Professor Rudnick is a graduate of Antioch College, where he received a B.S. in Chemistry in 1968. He performed graduate studies in the enzymology of amino acid racemases in the laboratory of Robert H. Abeles in the Graduate Department of Biochemistry at Brandeis University, receiving a Ph.D. in Biochemistry in 1974. His graduate studies led to an understanding of the structure and mechanism of proline racemase that was confirmed by the crystal structure of a homologous protein in 2006. From 1973-1975, Professor Rudnick performed postdoctoral research on lactose permease with H. Ronald Kaback at the Roche Institute of Molecular Biology. This work provided a greater understanding of binding and transport reactions using photoaffinity reagents and substrate analogs. In 1975, he left Roche to become an Assistant Professor in the Department of Pharmacology at Yale, and was promoted to Associate Professor in 1980 and Professor in 1991.
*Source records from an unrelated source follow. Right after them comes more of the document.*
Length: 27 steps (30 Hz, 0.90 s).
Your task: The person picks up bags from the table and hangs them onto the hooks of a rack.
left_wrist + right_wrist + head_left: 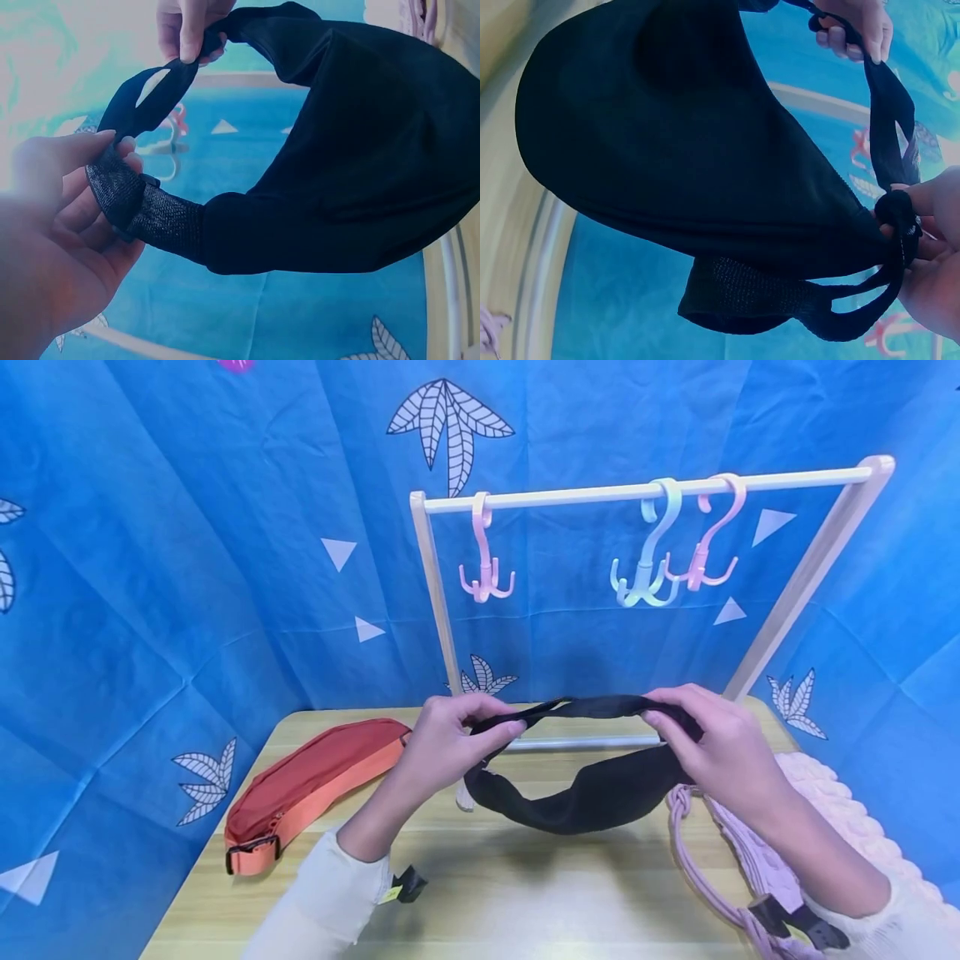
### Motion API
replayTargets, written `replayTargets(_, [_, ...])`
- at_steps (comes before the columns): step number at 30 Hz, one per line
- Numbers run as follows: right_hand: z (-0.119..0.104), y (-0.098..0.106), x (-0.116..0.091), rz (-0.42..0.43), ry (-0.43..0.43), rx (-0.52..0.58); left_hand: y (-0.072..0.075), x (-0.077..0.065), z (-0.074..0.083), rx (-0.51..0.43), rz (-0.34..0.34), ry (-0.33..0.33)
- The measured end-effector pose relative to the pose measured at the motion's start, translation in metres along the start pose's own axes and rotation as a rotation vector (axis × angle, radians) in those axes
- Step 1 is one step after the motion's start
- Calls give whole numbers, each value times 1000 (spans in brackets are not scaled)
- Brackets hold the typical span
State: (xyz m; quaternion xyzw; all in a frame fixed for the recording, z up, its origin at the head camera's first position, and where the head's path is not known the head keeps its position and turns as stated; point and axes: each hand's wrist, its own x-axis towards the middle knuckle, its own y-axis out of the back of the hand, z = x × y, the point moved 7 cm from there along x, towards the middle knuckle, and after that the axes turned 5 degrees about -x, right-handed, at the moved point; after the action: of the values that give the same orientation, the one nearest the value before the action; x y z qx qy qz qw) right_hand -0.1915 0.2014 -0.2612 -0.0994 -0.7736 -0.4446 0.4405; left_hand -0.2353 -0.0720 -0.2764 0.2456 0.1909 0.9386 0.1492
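Observation:
A black fabric bag (592, 797) with a long strap (600, 705) hangs in a loop between both hands over the table. My left hand (442, 739) pinches the strap at the left end, thumb on top; the left wrist view shows woven webbing (169, 217) and a small slider beside those fingers. At the other end my right hand (716, 739) grips the strap between thumb and fingers. In the right wrist view the bag's smooth body (652, 142) droops broadly, and a slack strap loop (847, 322) dangles below the right hand.
A red waist bag (322, 768) with an orange strap lies at left on the wooden table (480, 893). A lilac bag (738, 835) and a bumpy whitish item (832, 802) sit at right. Behind stands a rack (570, 496) holding pink hooks (483, 556) and a blue hook (652, 552).

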Motion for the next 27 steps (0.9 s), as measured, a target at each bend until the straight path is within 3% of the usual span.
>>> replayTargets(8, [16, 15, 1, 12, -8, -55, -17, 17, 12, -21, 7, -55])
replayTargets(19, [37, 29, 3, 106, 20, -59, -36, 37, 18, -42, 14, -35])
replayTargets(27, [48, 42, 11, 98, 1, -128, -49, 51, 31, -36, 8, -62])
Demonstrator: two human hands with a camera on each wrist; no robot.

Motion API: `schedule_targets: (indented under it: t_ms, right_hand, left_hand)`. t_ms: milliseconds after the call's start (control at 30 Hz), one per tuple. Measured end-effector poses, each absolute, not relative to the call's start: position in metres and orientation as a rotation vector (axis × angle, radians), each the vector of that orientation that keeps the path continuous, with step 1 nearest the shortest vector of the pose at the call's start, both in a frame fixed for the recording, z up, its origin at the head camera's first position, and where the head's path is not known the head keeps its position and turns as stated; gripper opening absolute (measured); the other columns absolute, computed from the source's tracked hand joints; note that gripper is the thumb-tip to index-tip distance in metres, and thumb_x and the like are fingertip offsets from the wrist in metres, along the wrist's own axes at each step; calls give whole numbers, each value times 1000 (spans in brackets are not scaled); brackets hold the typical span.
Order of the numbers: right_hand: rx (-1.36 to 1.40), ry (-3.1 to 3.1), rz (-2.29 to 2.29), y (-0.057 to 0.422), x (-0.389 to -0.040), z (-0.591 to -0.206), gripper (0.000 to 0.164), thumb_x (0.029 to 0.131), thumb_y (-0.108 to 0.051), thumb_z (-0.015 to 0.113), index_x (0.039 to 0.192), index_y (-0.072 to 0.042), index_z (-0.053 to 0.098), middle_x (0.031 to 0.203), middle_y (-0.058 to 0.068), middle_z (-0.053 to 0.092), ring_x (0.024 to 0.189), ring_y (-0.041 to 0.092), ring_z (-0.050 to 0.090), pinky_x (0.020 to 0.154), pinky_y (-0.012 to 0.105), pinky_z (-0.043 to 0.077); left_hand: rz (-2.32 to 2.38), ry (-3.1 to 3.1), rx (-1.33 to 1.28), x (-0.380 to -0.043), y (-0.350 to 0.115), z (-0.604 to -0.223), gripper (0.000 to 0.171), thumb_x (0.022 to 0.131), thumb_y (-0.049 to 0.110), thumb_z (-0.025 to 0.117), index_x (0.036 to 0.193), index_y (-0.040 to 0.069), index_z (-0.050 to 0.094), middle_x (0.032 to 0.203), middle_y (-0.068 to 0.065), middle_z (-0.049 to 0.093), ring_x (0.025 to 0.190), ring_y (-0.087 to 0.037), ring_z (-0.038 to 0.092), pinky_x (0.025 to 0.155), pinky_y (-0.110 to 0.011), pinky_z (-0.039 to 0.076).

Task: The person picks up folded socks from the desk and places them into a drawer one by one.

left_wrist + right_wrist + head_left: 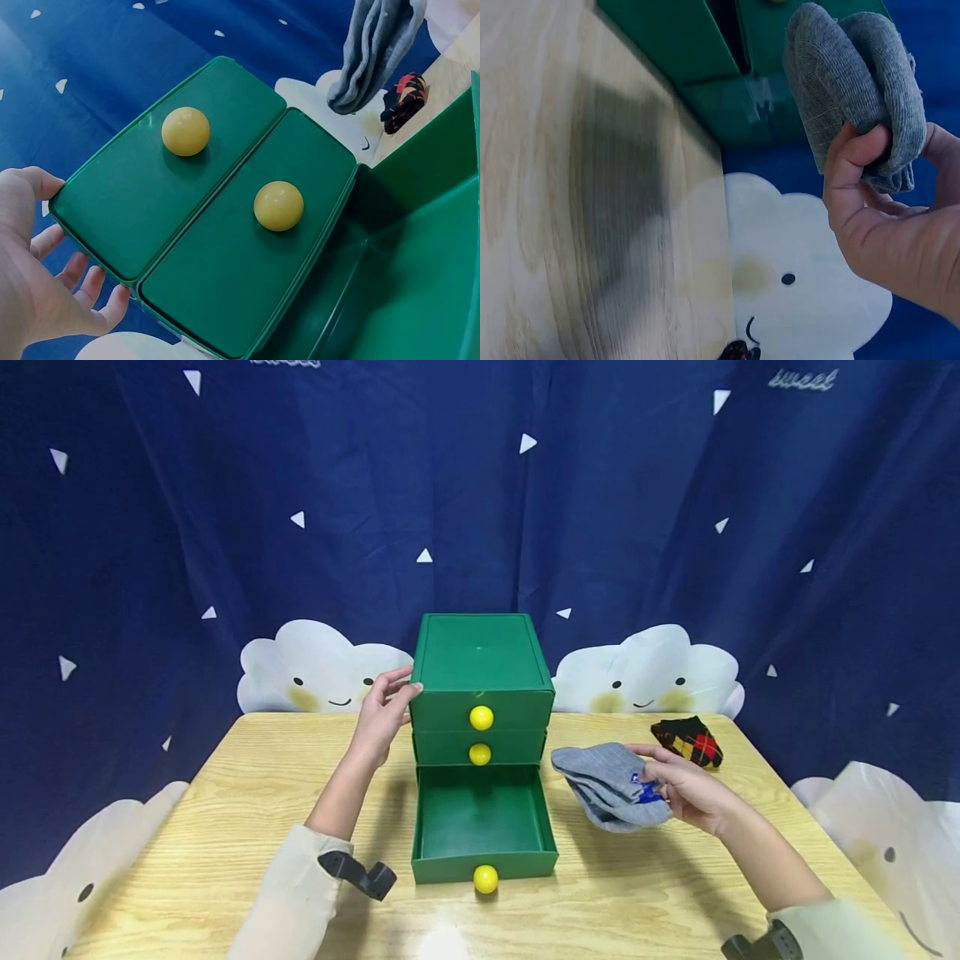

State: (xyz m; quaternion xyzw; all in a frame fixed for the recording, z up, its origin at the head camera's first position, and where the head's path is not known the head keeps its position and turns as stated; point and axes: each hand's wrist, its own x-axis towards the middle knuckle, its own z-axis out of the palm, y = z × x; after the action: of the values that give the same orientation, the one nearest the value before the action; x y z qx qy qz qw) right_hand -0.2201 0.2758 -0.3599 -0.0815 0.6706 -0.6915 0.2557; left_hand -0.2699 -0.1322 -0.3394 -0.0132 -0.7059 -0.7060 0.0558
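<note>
A green chest of drawers (480,652) with round yellow knobs stands mid-table. Its bottom drawer (442,870) is pulled out, and nothing lies on the visible drawer floor. At the chest's upper left side, my left hand (380,714) touches the edge with thumb and fingertips, its fingers loosely extended in the left wrist view. My right hand (693,789) pinches a folded pair of grey socks (603,777) with a blue mark, held above the table to the right of the open drawer. The thumb presses into the fold (855,82) in the right wrist view.
A folded black, red and yellow plaid cloth item (688,741) lies at the table's back right. The wooden table (270,777) ends at a dark blue curtain (360,485) with white triangles and cloud shapes.
</note>
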Motion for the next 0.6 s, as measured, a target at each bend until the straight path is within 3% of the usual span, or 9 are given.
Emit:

Professor Rudnick’s research at Yale has focused on the mechanism and structure of mammalian serotonin transporter (SERT). He developed a system of platelet plasma membrane vesicles with which to study the bioenergetics and mechanism of transport. These studies provided an understanding of the coupling of ion gradients to serotonin accumulation and also identified SERT as the molecular target for the antidepressant imipramine and the psychostimulant MDMA (ecstasy).
Beginning in the 1990s, Professor Rudnick’s laboratory has been studying the molecular characteristics of SERT and other neurotransmitter transporters expressed in cultured cells. These studies led to the identification of the serotonin binding site in SERT and of regions in the protein undergoing conformational changes during transport. The availability of a crystal structure for a homologous bacterial transporter in 2005 allowed Professor Rudnick and his colleagues to use the conformational changes to propose a conformational mechanism of transport that is gaining wide acceptance. Because SERT is structurally related to many other transporters, the proposed mechanism is likely to apply to transporters functioning in many diverse biological systems.
In addition to these mechanistic studies, Professor Rudnick’s laboratory has been investigating a spontaneously occurring SERT mutant associated with several psychiatric disorders. The mutation apparently inhibits removal of a phosphate group added to SERT by cGMP-dependent protein kinase. The mechanism by which this phosphate increases SERT activity is an active area of investigation.